Evidence is growing that this attitude is causing a crisis in lawyers’ mental health. The stress of being on call 24/7 and on the receiving end of a belligerent opponent can trigger serious problems.
The charity MBC, which promotes the Mindful Business Charter that was devised in 2018 by banking giant Barclays, Pinsent Masons and Addleshaw Goddard to improve workplace wellbeing, formed a taskforce last year to address this issue.
Litigators shared experiences of fractious relations with opponents, documents served late on Friday evening, being bombarded with multiple letters or emails, instructions from clients to behave aggressively, and unreasonable deadlines.
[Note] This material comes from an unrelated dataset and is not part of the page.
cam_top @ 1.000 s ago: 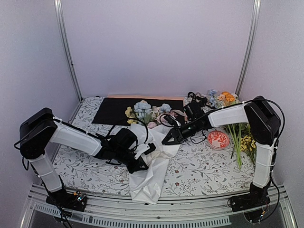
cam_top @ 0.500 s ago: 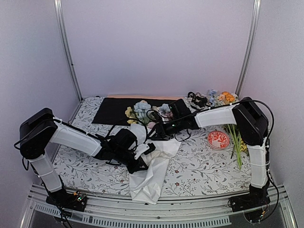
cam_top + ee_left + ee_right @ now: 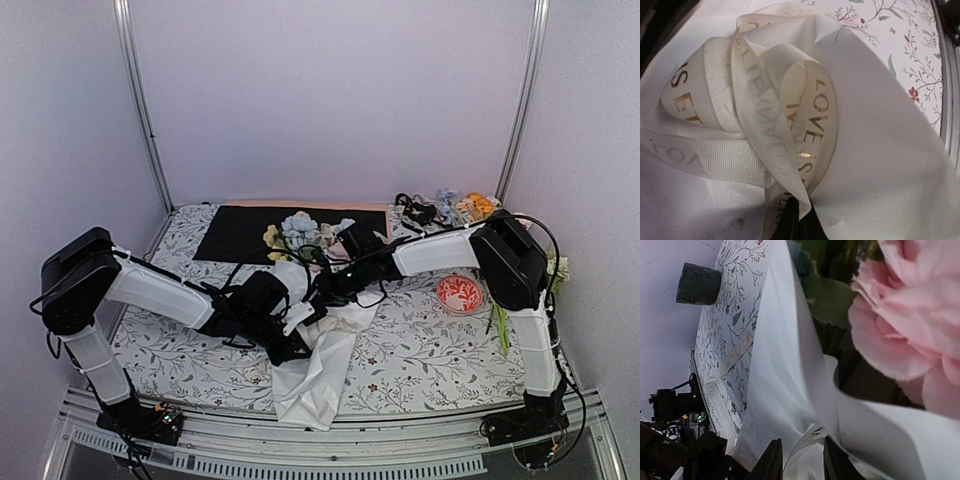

MBC hopes the resulting guidance, launched at DLA Piper’s London offices this week, will be a turning point.
‘It is possible to be both a formidable litigator and a nice person and cooperative with it,’ said Naomi Pryde, a litigation partner at DLA Piper and member of MBC’s taskforce. ‘I feel a sense of pride when someone on the other side tells me they are glad I’m there as I’m sensible and pragmatic.’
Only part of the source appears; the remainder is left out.